La Rosario del Paraná: de Pichincha a las islas, leprosos y canallas en la misma sala
El chat de Rosario junta a gente de una ciudad grande, plana y volcada al río Paraná, con fama de relajada y futbolera. No es lo mismo quien para por el Centro y Pichincha, de bares y movida nocturna, que quien se mueve a diario desde la zona sur, la zona oeste o desde Fisherton, más residencial. Esa mezcla hace que en la sala aparezca de todo: alguien buscando departamento para alquilar, un grupo armando juntada para el finde y otro tirando data de algún bar o de algún recital.
Por barrios se nota el ambiente. La gente de Pichincha y el Centro tira de planes de bares, boliches y salida. La zona del río —la Costanera, el Parque de España, el Monumento a la Bandera— es el plan de caminar, andar en bici y tomar mate mirando el Paraná. Fisherton aporta perfil más tranquilo y residencial, y la zona sur y oeste aportan muchísima charla de barrio, fútbol de potrero, estudios y laburo. Las islas del Paraná, enfrente, son escapada de finde clásica en verano.
El mate es casi una institución y aparece todo el tiempo, igual que el asado de los domingos, el pescado de río y dónde comer rico. El fútbol levanta pasiones como pocas cosas, con el clásico rosarino entre Newell’s y Central dividiendo a la ciudad entera —leprosos contra canallas—, y el orgullo de ser la cuna de Messi siempre presente. En verano, el tema es la playa de La Florida y las islas; los fines de semana, los recitales y la noche rosarina. Cuando aparece alguien de afuera, casi siempre pide recomendaciones y la sala se vuelca.

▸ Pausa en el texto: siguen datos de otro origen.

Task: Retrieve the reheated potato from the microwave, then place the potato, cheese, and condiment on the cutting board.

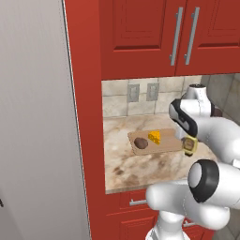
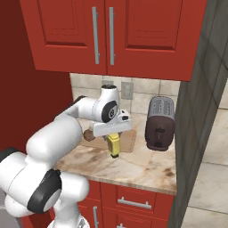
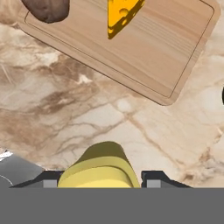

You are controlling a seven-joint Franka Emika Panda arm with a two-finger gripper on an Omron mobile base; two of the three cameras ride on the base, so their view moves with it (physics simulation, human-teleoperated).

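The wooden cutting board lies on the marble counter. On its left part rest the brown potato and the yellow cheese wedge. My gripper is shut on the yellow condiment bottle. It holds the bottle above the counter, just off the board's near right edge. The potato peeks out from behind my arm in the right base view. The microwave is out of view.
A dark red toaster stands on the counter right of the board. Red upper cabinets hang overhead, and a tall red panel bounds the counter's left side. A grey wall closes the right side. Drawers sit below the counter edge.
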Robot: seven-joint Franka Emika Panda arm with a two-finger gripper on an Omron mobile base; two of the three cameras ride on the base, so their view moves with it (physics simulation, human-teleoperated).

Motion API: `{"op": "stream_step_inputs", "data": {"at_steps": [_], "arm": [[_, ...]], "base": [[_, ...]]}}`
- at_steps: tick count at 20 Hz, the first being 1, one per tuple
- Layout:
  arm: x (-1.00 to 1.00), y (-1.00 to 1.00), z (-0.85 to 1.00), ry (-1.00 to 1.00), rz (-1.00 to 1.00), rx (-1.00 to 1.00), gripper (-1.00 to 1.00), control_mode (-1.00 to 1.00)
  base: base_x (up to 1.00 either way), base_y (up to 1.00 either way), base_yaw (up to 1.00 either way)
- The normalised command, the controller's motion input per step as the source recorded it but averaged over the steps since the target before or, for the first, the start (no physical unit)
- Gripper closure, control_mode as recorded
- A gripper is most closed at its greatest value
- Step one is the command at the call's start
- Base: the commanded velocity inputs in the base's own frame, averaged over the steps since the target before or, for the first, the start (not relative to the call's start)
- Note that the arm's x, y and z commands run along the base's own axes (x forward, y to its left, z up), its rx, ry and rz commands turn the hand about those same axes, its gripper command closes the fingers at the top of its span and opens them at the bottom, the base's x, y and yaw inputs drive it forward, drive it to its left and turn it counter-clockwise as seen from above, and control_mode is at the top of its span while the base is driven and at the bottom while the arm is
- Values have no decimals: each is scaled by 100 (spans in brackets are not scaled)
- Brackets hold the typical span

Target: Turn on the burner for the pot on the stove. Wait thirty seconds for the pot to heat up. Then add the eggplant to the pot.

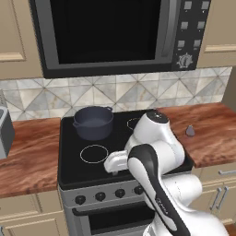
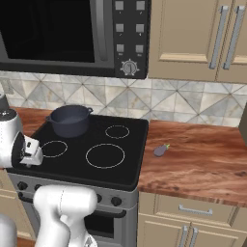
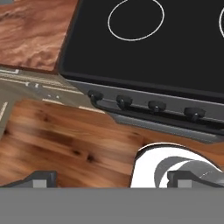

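Note:
The dark blue-grey pot point(image 1: 93, 122) point(image 2: 71, 120) stands on the back left ring of the stove point(image 1: 73, 161) point(image 2: 130, 164). On the wooden counter right of the stove lies the tiny grey-purple eggplant point(image 1: 190, 131) point(image 2: 160, 150). My gripper point(image 3: 114, 179) hangs open with nothing between its fingers, above and in front of the stove's front edge. It looks down on the glass top point(image 3: 175, 52) and the row of black knobs point(image 3: 124, 101), touching none of them. In the base views the knobs point(image 1: 100, 196) point(image 2: 116, 201) sit below the white hand point(image 1: 116, 162) point(image 2: 31, 152).
A black-windowed microwave point(image 1: 106, 32) point(image 2: 53, 29) hangs above the stove. Wooden counters point(image 1: 27, 156) point(image 2: 202, 164) flank the range on both sides, with beige cabinets point(image 2: 193, 38) above and drawers below. A grey appliance point(image 1: 5, 133) stands at the left counter's edge. Wooden floor point(image 3: 65, 140) lies below.

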Motion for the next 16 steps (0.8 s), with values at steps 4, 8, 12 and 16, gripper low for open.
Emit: {"op": "stream_step_inputs", "data": {"at_steps": [4, 8, 12, 16], "arm": [[-10, 0, -27, -4, 0, -5, -100, -100], [-20, 9, -45, -11, 0, -12, -100, -100], [-24, 2, -33, -14, 0, -5, -100, -100], [-42, 0, -20, -21, 0, 0, -100, -100]], "base": [[0, 0, 0], [0, 0, 0], [0, 0, 0], [0, 0, 0]]}}
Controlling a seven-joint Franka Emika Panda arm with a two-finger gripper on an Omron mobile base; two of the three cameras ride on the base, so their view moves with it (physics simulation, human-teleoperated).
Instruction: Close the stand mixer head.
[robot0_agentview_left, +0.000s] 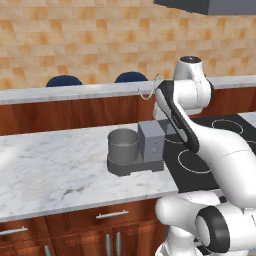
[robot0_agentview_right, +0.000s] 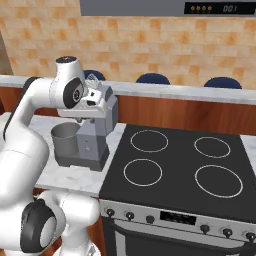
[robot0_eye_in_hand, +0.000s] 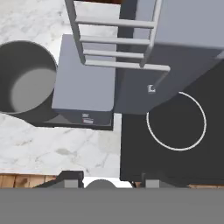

El perfil de quien entra es variado en edad. Hay universitarios de la UNR buscando compañeros o apuntes —Rosario es muy estudiantil—, gente de veintitantos y treinta buscando amistades o pareja, y rosarinos de toda la vida que conocen la ciudad de memoria. Una parte importante son personas que llegaron del interior de Santa Fe y de provincias cercanas a estudiar o trabajar.
Las tardes de mate y el finde que arranca desde los bares de Pichincha
Las horas fuertes son la tarde-noche entre semana, cuando la gente sale del laburo o de la facultad, y los fines de semana desde el jueves. Las mañanas son más tranquilas, con charlas pausadas y mate de por medio. Si entrás un viernes o sábado de noche, lo normal es encontrar la sala animada, con varias propuestas de juntada abiertas y conversación cruzada de distintos barrios.
El clásico Newell’s-Central, Messi, las islas del Paraná y el asado de los domingos
El mate y la costanera son tema casi obligado, igual que el orgullo rosarino y las bromas con los porteños. El fútbol no falta, con Newell’s y Central de por medio y Messi como bandera. Salen los planes de finde —las islas y La Florida en verano, los balnearios del Paraná, una escapada a la ciudad—, los recitales, la noche y dónde comer rico. Las recomendaciones de barrios para vivir o salir vuelven una y otra vez, con ese tono relajado tan rosarino.
Consejos para chatear
Rompé el hielo con algo concreto: preguntá por un barrio, un bar o un plan y vas a enganchar conversación rápido. Tratá con respeto aunque haya piques de fútbol o de barrios, que son sanos mientras no se pasen. No compartas datos personales como tu dirección, tu número o tus redes con quien recién conocés; tomate tu tiempo. Y si surge una juntada, elegí un lugar público y concurrido —un bar de Pichincha, la costanera con gente— y avisá a alguien de confianza adónde vas. Con sentido común, el chat de Rosario es una buena puerta para hacer amigos a la orilla del Paraná.